J-Link* , réseau international d’organisations juives progressistes, a rejoint JCall et La Paix Maintenant pour exprimer ses profondes préoccupations quant aux invitations adressées à des groupes d’extrême droite. La conférence proposée en Israël compromet la légitimité des inquiétudes face à la montée de l’antisémitisme dans le monde.
La liste des invités à cette conférence, au lieu d’accueillir des représentants irréprochables en matière de respect de la liberté religieuse, de protection des minorités vulnérables, de la démocratie, des droits humains et de la liberté de choix et d’expression, constitue une approbation flagrante du contraire.
L’antisémitisme est une réalité et, à mesure que les gouvernements d’extrême droite accèdent au pouvoir, il est essentiel que les Juifs et les autres minorités dénoncent la légitimation et la respectabilité auxquelles ces gouvernement aspirent quant à l’idéologie qu’ils véhiculent et dont les fondements ne sont pas aujourd’hui moins dangereux et nauséabonds qu’il ne l’étaient dans le passé. Malgré un emballage apparemment moins heurtant, ils restent contraires aux principes du judaïsme et à son éthique.
J-Link s’est donc joint à JCall Europe et à La Paix Maintenant pour demander l’annulation des invitations adressées à tous les invités internationaux dont les partis ou organisations ne respectent pas les principes démocratiques.

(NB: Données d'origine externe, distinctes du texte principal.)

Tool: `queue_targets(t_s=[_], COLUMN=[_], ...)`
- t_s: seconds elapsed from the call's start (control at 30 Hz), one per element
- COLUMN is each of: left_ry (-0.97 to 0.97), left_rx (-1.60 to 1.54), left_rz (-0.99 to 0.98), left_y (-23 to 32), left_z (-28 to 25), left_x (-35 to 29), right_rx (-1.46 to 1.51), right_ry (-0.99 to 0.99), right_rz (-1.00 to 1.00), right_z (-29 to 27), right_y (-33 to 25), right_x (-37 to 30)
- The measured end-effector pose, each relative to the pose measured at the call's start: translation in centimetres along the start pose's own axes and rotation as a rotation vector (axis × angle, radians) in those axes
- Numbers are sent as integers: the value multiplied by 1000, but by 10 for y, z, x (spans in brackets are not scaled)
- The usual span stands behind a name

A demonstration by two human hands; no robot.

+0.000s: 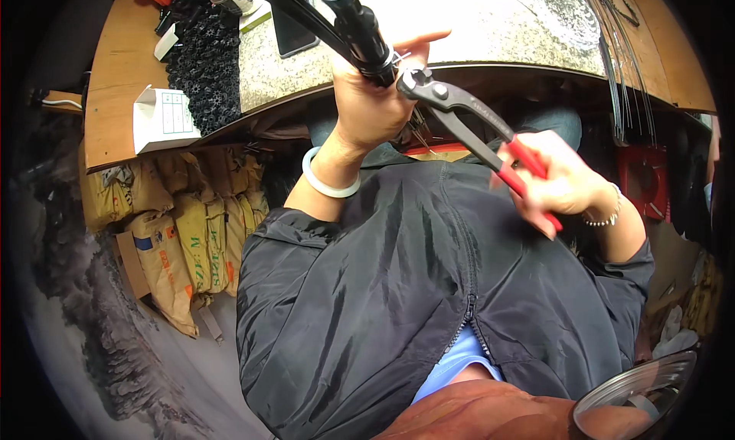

*J-Link est un réseau international d’organisations juives progressistes d’Israël, des États-Unis, du Canada, d’Europe, d’Amérique latine, d’Afrique du Sud et d’Australie. qui partagent amour d’Israël et attachement à la démocratie, aux droits de l’homme, au pluralisme religieux et à une résolution pacifique du conflit israélo-palestinien par la création d’un État palestinien aux côtés d’Israël.